● Task
Your output should be the lines of the entries below, exactly, from the first one through the line that holds "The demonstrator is".

==========

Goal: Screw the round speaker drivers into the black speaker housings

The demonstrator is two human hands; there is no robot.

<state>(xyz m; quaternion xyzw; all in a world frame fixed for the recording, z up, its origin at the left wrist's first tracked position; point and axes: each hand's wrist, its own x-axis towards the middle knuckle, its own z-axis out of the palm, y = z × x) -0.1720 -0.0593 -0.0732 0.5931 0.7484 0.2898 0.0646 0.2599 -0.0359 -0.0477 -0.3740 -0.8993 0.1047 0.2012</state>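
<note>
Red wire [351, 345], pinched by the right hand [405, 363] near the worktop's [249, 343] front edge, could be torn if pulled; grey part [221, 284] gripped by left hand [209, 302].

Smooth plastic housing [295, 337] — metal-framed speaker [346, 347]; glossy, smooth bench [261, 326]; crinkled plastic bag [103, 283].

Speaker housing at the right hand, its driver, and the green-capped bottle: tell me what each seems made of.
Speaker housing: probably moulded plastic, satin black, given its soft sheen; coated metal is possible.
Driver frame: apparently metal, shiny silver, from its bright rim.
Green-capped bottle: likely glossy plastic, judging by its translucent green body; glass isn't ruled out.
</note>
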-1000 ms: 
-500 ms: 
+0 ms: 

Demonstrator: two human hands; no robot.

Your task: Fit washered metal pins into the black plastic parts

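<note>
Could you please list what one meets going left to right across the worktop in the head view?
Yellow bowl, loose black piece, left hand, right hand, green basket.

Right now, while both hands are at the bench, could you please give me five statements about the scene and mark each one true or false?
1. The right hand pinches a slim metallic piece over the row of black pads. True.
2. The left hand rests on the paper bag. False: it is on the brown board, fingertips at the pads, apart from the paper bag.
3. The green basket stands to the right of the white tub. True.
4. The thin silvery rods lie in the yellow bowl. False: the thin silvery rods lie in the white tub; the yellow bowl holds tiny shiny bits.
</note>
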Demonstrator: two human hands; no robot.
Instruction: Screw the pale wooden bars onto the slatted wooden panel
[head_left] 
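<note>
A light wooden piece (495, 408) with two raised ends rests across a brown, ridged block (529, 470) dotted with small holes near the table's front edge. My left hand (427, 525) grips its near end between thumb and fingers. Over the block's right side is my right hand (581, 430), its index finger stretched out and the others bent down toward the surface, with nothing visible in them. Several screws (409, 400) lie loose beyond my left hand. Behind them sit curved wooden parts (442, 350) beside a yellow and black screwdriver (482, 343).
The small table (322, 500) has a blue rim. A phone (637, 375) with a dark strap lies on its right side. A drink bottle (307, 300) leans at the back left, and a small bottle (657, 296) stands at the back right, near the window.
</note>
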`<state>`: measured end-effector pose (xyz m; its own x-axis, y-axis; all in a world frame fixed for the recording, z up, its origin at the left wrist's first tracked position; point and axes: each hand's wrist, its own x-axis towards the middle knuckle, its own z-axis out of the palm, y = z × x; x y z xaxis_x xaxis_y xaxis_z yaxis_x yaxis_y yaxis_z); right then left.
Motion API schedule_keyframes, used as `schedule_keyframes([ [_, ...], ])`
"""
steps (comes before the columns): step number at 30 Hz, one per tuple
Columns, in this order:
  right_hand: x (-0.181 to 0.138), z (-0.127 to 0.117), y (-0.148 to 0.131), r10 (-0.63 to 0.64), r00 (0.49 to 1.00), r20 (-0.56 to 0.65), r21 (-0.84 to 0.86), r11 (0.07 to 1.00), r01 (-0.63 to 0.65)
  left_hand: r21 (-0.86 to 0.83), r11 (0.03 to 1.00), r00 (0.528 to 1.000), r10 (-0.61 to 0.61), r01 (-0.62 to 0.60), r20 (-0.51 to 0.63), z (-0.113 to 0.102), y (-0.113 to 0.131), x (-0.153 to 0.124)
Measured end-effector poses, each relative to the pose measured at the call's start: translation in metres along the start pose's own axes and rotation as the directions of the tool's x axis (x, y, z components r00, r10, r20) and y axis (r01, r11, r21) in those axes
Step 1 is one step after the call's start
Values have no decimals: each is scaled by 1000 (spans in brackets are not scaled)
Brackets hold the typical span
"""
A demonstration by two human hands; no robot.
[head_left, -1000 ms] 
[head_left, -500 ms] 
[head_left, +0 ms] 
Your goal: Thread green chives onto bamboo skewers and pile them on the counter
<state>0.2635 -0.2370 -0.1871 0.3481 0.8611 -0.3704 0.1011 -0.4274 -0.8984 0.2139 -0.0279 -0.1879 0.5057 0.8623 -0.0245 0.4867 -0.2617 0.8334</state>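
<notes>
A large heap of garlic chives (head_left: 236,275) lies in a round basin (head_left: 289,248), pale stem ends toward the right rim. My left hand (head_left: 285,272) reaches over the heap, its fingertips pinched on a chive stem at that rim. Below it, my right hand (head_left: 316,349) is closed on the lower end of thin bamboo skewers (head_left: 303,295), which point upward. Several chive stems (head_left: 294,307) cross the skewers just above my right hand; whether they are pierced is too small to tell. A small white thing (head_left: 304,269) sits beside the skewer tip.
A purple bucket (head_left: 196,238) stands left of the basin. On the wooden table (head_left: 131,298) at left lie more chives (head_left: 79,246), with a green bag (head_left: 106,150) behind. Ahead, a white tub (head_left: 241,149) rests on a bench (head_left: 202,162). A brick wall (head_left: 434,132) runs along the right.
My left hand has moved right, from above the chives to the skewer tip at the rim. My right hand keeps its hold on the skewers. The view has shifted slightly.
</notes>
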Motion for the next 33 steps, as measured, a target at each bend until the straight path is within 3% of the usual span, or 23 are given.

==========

● Task solution
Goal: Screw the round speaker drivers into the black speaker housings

The demonstrator is two human hands; there is no robot.

This exercise requires no additional output.